Exercise
Scanning the entries below, copy every line that contains the word "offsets".

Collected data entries

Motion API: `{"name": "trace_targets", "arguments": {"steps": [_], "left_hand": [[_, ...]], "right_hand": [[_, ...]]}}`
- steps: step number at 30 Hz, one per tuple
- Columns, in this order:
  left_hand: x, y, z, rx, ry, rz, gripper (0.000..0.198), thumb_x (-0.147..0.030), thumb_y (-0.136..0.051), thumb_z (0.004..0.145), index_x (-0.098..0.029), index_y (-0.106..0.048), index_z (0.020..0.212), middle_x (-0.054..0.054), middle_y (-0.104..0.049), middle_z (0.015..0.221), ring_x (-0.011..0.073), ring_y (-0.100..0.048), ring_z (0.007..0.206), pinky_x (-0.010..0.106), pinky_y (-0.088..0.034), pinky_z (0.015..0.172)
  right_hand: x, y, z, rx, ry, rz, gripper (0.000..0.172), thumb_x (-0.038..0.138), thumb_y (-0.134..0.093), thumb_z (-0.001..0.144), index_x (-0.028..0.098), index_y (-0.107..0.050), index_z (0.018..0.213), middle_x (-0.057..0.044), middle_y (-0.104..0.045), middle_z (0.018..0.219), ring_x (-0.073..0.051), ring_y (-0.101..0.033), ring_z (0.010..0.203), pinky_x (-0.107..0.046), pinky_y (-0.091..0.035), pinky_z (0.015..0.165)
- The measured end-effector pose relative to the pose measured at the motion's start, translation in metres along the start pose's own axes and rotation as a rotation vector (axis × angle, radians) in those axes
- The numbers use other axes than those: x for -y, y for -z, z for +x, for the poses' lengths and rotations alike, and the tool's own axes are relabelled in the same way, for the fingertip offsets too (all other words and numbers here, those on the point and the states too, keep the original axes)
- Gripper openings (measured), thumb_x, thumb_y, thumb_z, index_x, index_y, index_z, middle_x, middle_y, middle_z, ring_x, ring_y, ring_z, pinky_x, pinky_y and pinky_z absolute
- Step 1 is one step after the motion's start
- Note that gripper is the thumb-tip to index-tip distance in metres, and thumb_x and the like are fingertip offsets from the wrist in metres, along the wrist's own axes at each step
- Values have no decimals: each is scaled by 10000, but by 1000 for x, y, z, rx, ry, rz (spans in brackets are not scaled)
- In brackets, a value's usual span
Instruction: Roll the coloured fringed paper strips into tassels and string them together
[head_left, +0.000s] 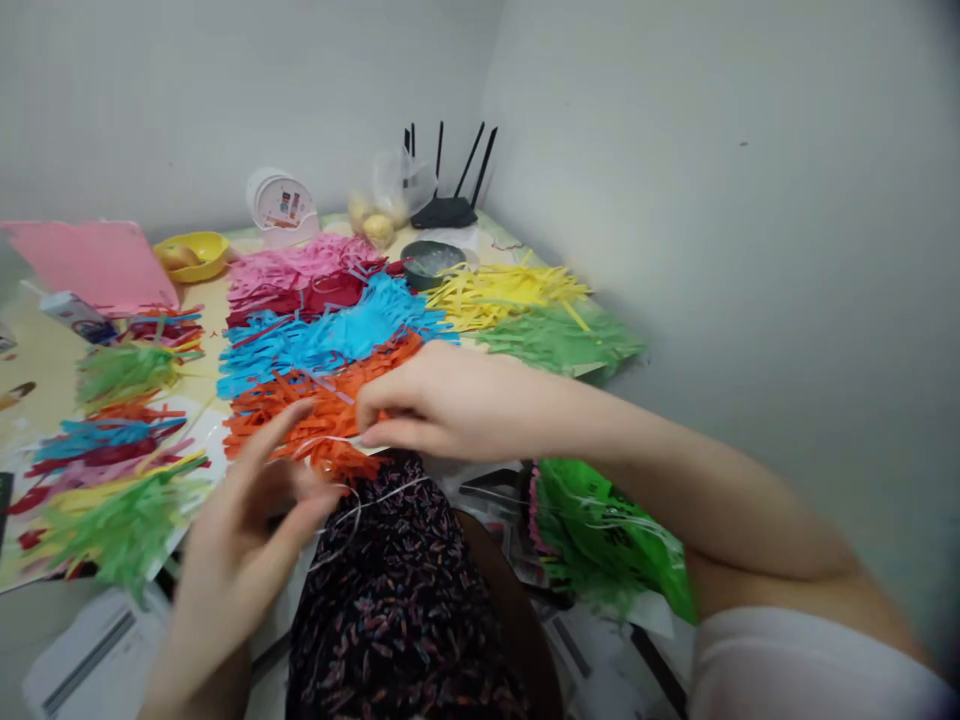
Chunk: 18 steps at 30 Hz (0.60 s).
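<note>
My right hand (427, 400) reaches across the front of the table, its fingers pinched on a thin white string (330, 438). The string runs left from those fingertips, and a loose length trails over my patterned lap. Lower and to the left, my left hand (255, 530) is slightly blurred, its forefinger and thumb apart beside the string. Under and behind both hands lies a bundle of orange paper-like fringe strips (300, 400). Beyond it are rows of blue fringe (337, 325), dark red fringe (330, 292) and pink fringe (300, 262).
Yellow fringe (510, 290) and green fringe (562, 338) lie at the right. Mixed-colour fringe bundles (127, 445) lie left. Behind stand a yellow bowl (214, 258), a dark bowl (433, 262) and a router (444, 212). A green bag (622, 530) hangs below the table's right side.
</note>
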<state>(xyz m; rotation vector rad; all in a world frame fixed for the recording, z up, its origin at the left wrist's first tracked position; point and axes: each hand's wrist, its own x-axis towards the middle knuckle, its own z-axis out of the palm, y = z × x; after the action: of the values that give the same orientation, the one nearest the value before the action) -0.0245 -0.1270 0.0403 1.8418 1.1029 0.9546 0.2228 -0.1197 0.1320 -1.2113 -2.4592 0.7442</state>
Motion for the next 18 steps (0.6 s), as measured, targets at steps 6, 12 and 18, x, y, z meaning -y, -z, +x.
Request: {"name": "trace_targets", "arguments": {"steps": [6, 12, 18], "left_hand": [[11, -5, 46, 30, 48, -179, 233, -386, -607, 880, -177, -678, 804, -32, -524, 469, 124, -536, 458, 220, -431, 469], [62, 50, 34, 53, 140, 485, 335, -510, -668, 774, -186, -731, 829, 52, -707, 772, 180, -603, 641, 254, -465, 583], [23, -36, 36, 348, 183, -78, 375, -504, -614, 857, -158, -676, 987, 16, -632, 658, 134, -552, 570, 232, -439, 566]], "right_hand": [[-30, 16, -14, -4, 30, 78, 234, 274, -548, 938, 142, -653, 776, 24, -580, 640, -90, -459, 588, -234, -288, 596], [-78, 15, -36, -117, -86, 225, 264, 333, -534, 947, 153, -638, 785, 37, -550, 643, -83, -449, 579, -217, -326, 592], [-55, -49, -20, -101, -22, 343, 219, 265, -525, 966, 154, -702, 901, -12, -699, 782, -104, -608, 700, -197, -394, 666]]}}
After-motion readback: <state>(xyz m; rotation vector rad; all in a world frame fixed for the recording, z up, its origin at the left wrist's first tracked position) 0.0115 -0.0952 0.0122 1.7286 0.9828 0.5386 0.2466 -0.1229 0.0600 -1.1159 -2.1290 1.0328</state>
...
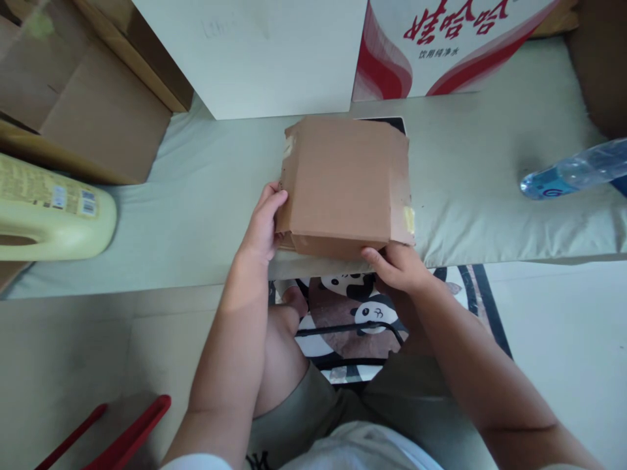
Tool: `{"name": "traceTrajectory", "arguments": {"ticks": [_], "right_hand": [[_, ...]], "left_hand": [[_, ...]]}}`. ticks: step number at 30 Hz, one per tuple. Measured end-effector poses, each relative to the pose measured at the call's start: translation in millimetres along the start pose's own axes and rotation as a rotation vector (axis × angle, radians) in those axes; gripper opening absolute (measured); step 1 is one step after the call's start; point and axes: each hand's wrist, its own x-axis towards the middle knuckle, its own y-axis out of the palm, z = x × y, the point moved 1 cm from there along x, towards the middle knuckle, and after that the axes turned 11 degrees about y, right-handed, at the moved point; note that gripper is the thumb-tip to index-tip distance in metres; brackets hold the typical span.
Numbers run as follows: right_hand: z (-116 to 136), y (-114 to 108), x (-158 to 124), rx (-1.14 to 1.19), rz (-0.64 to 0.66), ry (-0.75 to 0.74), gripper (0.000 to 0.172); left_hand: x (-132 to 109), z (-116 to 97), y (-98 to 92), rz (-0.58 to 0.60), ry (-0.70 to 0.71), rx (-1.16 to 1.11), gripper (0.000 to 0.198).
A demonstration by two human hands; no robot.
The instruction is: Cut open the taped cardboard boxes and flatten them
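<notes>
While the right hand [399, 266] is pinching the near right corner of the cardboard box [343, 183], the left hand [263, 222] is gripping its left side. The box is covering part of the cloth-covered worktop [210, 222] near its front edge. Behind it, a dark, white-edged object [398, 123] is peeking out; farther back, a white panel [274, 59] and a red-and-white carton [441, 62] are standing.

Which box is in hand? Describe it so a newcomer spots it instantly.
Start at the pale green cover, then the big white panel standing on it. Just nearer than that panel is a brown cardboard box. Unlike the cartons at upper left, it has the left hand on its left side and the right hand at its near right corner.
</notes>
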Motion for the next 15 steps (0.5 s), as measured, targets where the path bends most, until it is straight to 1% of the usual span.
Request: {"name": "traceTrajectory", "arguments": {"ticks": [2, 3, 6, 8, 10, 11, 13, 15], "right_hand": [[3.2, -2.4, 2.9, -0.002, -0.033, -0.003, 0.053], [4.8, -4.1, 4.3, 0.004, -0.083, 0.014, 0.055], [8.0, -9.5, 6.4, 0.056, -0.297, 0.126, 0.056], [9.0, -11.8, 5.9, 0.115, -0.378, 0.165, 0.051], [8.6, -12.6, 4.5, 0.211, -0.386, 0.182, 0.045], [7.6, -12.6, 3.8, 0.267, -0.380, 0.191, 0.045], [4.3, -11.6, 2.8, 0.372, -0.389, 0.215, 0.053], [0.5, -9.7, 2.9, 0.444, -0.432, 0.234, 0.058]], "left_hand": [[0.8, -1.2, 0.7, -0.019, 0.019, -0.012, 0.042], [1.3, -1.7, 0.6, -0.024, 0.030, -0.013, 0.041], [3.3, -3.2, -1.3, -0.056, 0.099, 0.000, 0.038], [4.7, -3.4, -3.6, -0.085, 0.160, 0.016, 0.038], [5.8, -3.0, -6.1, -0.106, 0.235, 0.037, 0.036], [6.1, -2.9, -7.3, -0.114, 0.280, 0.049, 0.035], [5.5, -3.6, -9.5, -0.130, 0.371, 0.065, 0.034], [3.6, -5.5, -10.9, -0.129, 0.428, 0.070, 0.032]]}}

Answer to this exercise
- The numbers use other axes than those: x for -y, y for -z, z for +x, for the poses' lengths and rotations alike, and the tool's own axes are relabelled in the same way, for the fingertip offsets too (all other words and numbers here, those on the point and the states too, keep the original axes)
- Note that gripper is the thumb-tip to index-tip distance in metres, and thumb_x and the like are fingertip offsets from the wrist in metres, along the wrist's own axes at each step

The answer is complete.